Jigsaw3D: Disentangled 3D Style Transfer via Patch Shuffling and Masking
Yuteng Ye, Zheng Zhang, Qinchuan Zhang, Di Wang, Youjia Zhang, Wenxiao Zhang, Wei Yang, Yuan Liu
TL;DR
Jigsaw3D tackles the challenge of transferring 2D stylistic cues to 3D textures while maintaining multi-view consistency and geometric fidelity. It introduces a jigsaw-based style-reference construction to disentangle style from content, enabling supervised training of a multi-view diffusion model that uses geometry cues and reference-to-view cross-attention to instill style consistently across views. The method includes a 3D style baking step to fuse stylized views into a seamless UV texture, and it demonstrates strong style fidelity, cross-view coherence, and versatility across partial stylization, multi-object scenes, and tileable textures.
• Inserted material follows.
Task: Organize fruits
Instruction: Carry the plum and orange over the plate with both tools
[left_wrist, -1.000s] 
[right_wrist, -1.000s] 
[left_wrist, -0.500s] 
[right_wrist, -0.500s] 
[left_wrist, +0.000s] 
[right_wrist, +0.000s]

This approach offers scalable, fast 3D stylization without per-asset optimization and broad applicability to practical content creation workflows.
Abstract
Controllable 3D style transfer seeks to restyle a 3D asset so that its textures match a reference image while preserving the integrity and multi-view consistency. The prevalent methods either rely on direct reference style token injection or score-distillation from 2D diffusion models, which incurs heavy per-scene optimization and often entangles style with semantic content. We introduce Jigsaw3D, a multi-view diffusion based pipeline that decouples style from content and enables fast, view-consistent stylization. Our key idea is to leverage the jigsaw operation - spatial shuffling and random masking of reference patches - to suppress object semantics and isolate stylistic statistics (color palettes, strokes, textures). We integrate these style cues into a multi-view diffusion model via reference-to-view cross-attention, producing view-consistent stylized renderings conditioned on the input mesh. The renders are then style-baked onto the surface to yield seamless textures. Across standard 3D stylization benchmarks, Jigsaw3D achieves high style fidelity and multi-view consistency with substantially lower latency, and generalizes to masked partial reference stylization, multi-object scene styling, and tileable texture generation. Project page is available at: https://babahui.github.io/jigsaw3D.github.io/